Oczywiście UE przetrwała niepowodzenia w przeszłości, od pierwszego kryzysu w strefie euro w latach 2011-2012 po kryzys migracyjny w 2015 r., ale nie obyło się bez poważnych problemów gospodarczych, w tym masowego bezrobocia wśród młodych ludzi i wielu niepokojów politycznych. Teraz stoi w obliczu największego kryzysu, w czasie, gdy wielu jej przywódców jest postrzeganych jako słabych. Bardzo chwalona jedność UE wbrew wszelkim przeciwnościom jest wystawiana na próbę, zwłaszcza w związku z nową umową o redukcji gazu, która już zaczyna się rozpadać. EBC z opóźnieniem podniósł stopy procentowe w zeszłym tygodniu, kończąc osiem lat ujemnych stóp; stopa depozytowa wynosi teraz aż 0 procent! Eksperci finansowi uważają, że to za mało i za późno, biorąc pod uwagę, że zarówno Bank Anglii, jak i Rezerwa Federalna Stanów Zjednoczonych od pewnego czasu podnoszą stopy procentowe. Euro spadło już prawie do parytetu z dolarem amerykańskim, a inflacja w strefie euro wynosi średnio 8,6 proc. i rośnie. Inflacja wynosi 10 proc. w Hiszpanii, 12 proc. w Grecji i aż 20 proc. w Estonii. W rzeczywistości znaczna część UE jest w szponach stagflacji – podczas gdy inflacja gwałtownie rośnie, wzrost w trzech największych gospodarkach, Niemczech, Francji i Włoszech, uległ spowolnieniu lub zahamował. Goldman Sachs poinformował w środę, że strefa euro już się kurczy, a recesja potrwa co najmniej do końca roku, podając jako główne przyczyny zakłócenia w dostawach energii z Rosji i niestabilność polityczną we Włoszech.
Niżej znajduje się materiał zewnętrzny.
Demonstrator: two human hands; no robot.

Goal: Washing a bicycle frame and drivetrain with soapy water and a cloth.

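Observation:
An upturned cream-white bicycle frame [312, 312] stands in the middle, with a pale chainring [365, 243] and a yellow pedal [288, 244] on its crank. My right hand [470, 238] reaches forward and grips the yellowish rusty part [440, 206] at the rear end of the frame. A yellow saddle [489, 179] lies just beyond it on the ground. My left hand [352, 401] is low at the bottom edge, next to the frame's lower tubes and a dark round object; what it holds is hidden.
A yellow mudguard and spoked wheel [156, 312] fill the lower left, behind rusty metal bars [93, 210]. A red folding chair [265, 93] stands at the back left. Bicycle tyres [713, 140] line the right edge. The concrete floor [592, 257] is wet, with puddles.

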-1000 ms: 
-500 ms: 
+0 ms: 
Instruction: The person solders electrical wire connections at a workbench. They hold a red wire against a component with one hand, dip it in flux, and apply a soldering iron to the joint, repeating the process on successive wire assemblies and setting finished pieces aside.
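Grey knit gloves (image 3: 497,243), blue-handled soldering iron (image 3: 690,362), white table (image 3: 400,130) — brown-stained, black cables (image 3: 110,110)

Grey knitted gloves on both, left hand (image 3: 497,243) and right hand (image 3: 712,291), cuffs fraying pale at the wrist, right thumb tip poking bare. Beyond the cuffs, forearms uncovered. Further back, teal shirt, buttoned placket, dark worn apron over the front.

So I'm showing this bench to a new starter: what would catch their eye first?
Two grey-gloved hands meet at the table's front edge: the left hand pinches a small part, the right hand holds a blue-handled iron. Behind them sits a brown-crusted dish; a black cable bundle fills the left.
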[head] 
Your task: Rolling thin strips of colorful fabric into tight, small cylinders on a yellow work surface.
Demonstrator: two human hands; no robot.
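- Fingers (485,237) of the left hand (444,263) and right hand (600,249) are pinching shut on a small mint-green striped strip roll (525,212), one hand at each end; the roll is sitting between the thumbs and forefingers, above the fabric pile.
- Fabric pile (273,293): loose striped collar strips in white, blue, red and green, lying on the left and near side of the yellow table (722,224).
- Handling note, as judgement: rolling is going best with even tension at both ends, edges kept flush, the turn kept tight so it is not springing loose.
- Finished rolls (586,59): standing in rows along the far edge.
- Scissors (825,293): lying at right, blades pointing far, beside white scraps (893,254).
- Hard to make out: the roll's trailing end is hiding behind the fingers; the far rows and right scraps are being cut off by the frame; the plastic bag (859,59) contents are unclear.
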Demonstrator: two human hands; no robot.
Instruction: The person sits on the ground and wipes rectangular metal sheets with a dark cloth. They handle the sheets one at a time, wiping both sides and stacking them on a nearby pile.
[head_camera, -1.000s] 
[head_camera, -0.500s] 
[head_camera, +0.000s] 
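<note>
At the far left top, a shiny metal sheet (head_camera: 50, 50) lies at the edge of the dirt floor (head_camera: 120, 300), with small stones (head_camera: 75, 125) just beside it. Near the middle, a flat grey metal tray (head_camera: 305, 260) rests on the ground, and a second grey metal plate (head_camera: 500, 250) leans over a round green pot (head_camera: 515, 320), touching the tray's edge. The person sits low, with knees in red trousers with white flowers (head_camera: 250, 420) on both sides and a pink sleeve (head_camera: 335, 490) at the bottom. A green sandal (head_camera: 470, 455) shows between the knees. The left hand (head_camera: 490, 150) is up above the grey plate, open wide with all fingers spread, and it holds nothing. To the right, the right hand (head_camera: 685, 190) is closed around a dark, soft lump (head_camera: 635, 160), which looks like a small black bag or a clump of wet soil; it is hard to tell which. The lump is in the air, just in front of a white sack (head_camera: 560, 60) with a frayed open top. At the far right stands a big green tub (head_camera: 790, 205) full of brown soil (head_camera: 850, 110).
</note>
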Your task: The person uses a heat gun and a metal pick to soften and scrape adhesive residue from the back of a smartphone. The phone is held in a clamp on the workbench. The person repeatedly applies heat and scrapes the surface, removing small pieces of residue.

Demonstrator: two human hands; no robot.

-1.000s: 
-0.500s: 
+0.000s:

Sytuacja wygląda zupełnie inaczej w Moskwie, gdzie mimo sankcji kurs rubla jest najwyższy od ośmiu lat, a skarbiec Kremla pęka w szwach od rosnących cen ropy i gazu. Putin uważa, że znacznie lepiej poradzi sobie ze spadkiem dochodów z gazu, niż UE mogłaby wytrzymać zamrożenie rosyjskiego gazu – i ma rację. Jego sprytny plan przewiduje, że UE – kierowana przez Niemcy, Francję i Włochy – będzie naciskać na prezydenta Zełenskiego, by szukał porozumienia z Rosją po tym, jak zima odwróciła bieg Europy i wywołała gospodarcze i polityczne niepokoje na kontynencie. Kiedy to nastąpi, będzie to kolejny haniebny epizod we współczesnej historii Europy.
„Piwny maniak. Odkrywca. Nieuleczalny rozwiązywacz problemów. Podróżujący ninja. Pionier zombie. Amatorski twórca. Oddany orędownik mediów społecznościowych.”